Много лет Хелена занималась своими многочисленными ранами, так что знала все о том, как зашивать и перевязывать, использовать пастушью сумку, чтобы останавливать кровотечение, посыпать укропным семенем и тысячелистником открытые раны, чтобы ускорить их заживление. Но лечение иностранца могло обернуться совершенно по-иному. То, что излечивало шотландку, могло отравить норманна.
К худшему или к лучшему, но никто из англичан не отличал болиголов от чемерицы, да и не стали бы они искать травы в ночной тьме. Так что Хелене для работы оставались вода, лоскут, немного эля и иголка с ниткой, которую один из наемников носил с собой, чтобы чинить одежду.
— Вот, — сказала она, вдев нитку в иголку и протягивая Колину эль.
Он сделал большой глоток, собираясь с духом, потом вернул ей эль.
Хелена сделала глоток. Потом еще один. Потом третий.
— Разумно ли это? — озабоченно спросил Колин, глядя, как зловеще иголка поблескивает в свете костра.
Хелена сглотнула.
— О да. — Она вытерла рот тыльной стороной дрожащей ладони, потом встряхнула головой, набираясь смелости. — Ты ведь не упадешь в обморок, да?
— Нет.
— Ты не будешь всхлипывать и ныть?
Колин отрицательно покачал головой.
— И кричать?
— Я не кричу.
Хелена помедлила.
— Если ты начнешь брыкаться, ударишь меня ногой или…
— Господи Иисусе! Имей милосердие, женщина! Давай уже, начинай.
Каким-то образом Хелене удалось сделать это. Она старалась представлять, что просто занимается штопкой.
Очень помогало, что Колин за все время не проронил ни слова. Он прерывисто дышал, и с его лба струился пот, но он ни разу не дернулся, несмотря на то, что это наверняка было для него настоящей пыткой.

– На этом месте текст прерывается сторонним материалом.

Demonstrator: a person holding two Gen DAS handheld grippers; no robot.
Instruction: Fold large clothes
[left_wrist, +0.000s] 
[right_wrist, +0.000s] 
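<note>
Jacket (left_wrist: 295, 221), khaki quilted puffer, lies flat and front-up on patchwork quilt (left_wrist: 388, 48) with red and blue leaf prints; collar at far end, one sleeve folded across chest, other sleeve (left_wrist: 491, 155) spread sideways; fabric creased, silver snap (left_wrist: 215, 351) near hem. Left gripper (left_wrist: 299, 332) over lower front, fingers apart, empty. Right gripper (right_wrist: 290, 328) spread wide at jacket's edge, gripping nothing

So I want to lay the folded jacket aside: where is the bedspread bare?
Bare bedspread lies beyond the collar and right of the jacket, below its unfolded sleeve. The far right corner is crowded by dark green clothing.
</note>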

После того как Хелена завязала последний стежок, ее пальцы начали дрожать — отсроченные последствия сурового испытания. Она вытерла влажный лоб рукавом и с облегчением вздохнула.

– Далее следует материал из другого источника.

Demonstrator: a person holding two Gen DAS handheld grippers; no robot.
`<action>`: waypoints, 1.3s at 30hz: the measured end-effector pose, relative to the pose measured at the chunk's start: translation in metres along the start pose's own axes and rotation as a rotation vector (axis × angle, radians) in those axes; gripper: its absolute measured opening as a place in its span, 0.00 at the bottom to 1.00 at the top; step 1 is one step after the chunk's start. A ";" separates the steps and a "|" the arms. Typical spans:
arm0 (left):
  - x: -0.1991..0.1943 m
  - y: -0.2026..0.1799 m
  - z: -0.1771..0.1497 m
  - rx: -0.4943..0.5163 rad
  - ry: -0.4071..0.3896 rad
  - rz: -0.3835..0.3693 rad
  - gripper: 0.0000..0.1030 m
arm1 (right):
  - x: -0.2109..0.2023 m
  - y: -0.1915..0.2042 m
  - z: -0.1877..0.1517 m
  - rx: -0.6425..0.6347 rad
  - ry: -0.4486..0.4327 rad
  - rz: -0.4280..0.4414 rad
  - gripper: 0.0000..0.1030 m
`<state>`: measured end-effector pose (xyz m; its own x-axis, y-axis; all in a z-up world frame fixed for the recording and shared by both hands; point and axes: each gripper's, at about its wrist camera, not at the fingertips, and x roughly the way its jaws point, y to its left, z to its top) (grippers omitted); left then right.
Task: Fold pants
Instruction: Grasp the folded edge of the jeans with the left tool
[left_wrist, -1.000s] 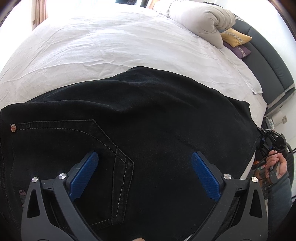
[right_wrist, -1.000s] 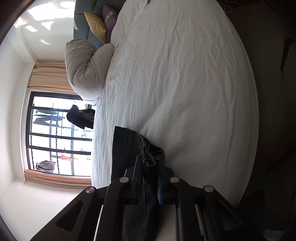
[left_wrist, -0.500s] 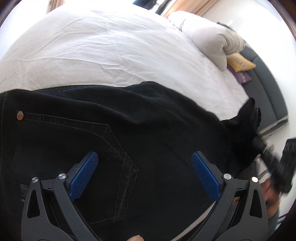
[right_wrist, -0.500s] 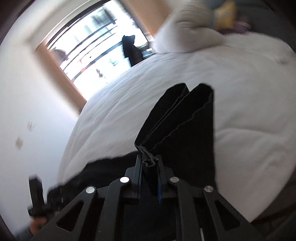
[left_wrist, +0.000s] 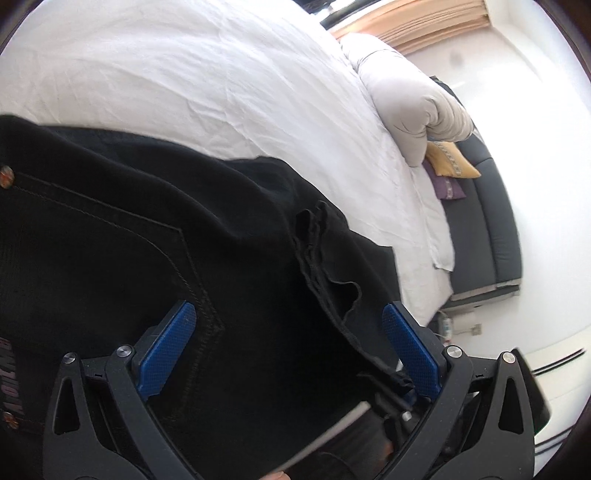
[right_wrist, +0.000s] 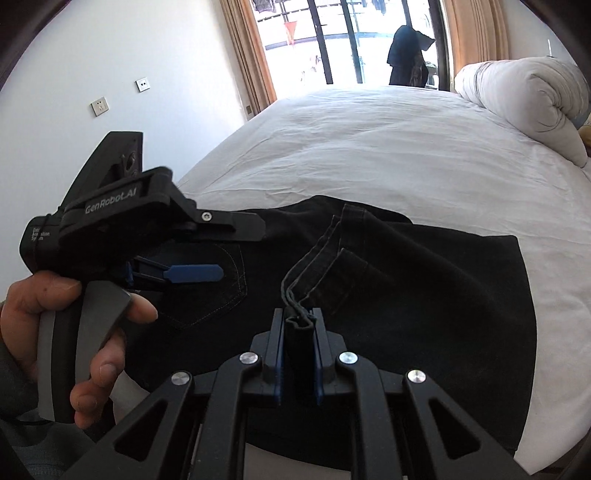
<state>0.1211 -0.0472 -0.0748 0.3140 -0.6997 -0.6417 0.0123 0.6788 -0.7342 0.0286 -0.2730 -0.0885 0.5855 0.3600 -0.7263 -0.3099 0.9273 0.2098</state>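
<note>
— Where are the black jeans (right_wrist: 424, 295) right now?

— Spread over the white bed sheet (right_wrist: 369, 155), directly under and ahead of both tongs. The hem ends of the legs are doubled back over the seat of the jeans, so the cloth lies in layers.

— What are the right tongs (right_wrist: 298, 325) doing?

— They are clamped tight on the bunched leg hems (right_wrist: 325, 251); the cloth stands up between the two blue pads and fans out ahead of them over the jeans.

— And the left tongs (left_wrist: 288, 354)?

— Spread wide, holding nothing. In the left wrist view the blue pads (left_wrist: 166, 350) sit well apart over the dark cloth, with the stitched back pocket (left_wrist: 110, 266) ahead of the left pad and the folded-over hem edge running toward the right pad. From the right wrist view, the left tongs (right_wrist: 195, 273) hover to the left of the right ones, above the pocket, gripped by the person's left hand (right_wrist: 66, 332).

— Anything else around?

— A rolled grey duvet (right_wrist: 524, 99) lies far ahead and to the right of the right tongs, at the bed's far end. Beyond it in the left wrist view are a yellow cushion (left_wrist: 450, 162) and a purple cushion (left_wrist: 447, 188) against a dark headboard (left_wrist: 491, 236). A curtained window (right_wrist: 351, 40) is straight ahead of the right tongs.
</note>
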 end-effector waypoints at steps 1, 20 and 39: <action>0.003 0.001 0.002 -0.017 0.024 -0.013 1.00 | -0.001 0.006 0.001 -0.016 0.001 0.000 0.13; 0.004 0.030 0.007 -0.037 0.088 0.019 0.21 | 0.011 0.065 -0.004 -0.175 0.036 0.063 0.14; -0.057 -0.007 0.021 0.088 -0.103 0.169 0.62 | -0.028 -0.043 0.024 0.125 -0.038 0.223 0.54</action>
<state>0.1231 -0.0070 -0.0287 0.4136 -0.5513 -0.7246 0.0327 0.8043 -0.5933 0.0438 -0.3208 -0.0613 0.5416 0.5583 -0.6284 -0.3408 0.8292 0.4430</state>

Колин выглядел бледным даже в теплом сиянии костра. Его глаза были полузакрыты от усталости, челюсть обмякла. По его щекам молча текли невольные слезы боли, и теперь они высыхали на его лице. Грудь Колина поднималась и опускалась вместе с быстрыми, неглубокими вдохами, волосы влажными прядями прилипли ко лбу. Он напоминал героя из саги викингов, которую любил рассказывать Хелене отец, той саги, в которой многострадальный Один девять дней висел, прибитый копьем к ясеню.

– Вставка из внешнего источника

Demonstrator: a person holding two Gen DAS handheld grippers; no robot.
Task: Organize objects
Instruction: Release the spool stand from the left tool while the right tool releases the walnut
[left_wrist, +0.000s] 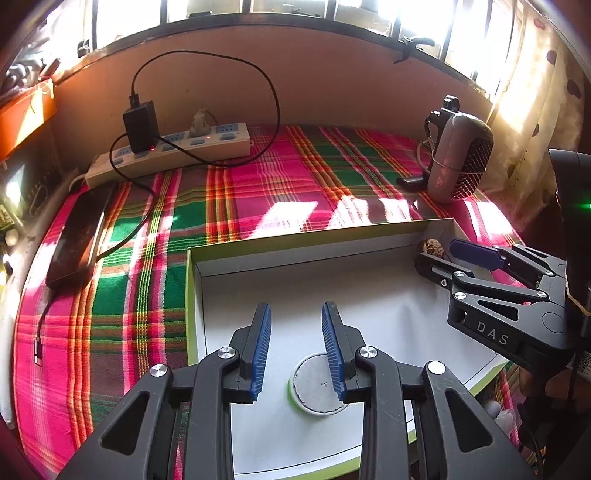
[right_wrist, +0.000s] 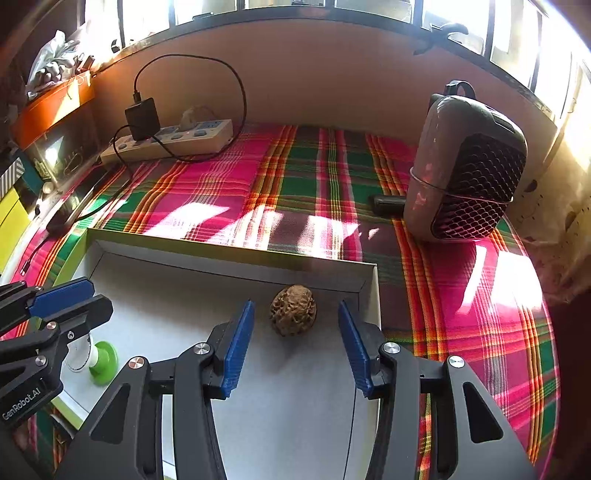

Но, глядя на Колина, Хелена видела не только физическое проявление страдания и не только мужественную красоту, которую теперь она была вынуждена признать. Она чувствовала внутреннюю смелость, его силу, которая заставила ее пересмотреть все, что она когда-либо слышала о норманнах. Колин дю Лак не был ноющим, падающим в обморок слабовольным трусом. Он был так же храбр, как любой рыцарь Ривенлоха, может быть, даже храбрее.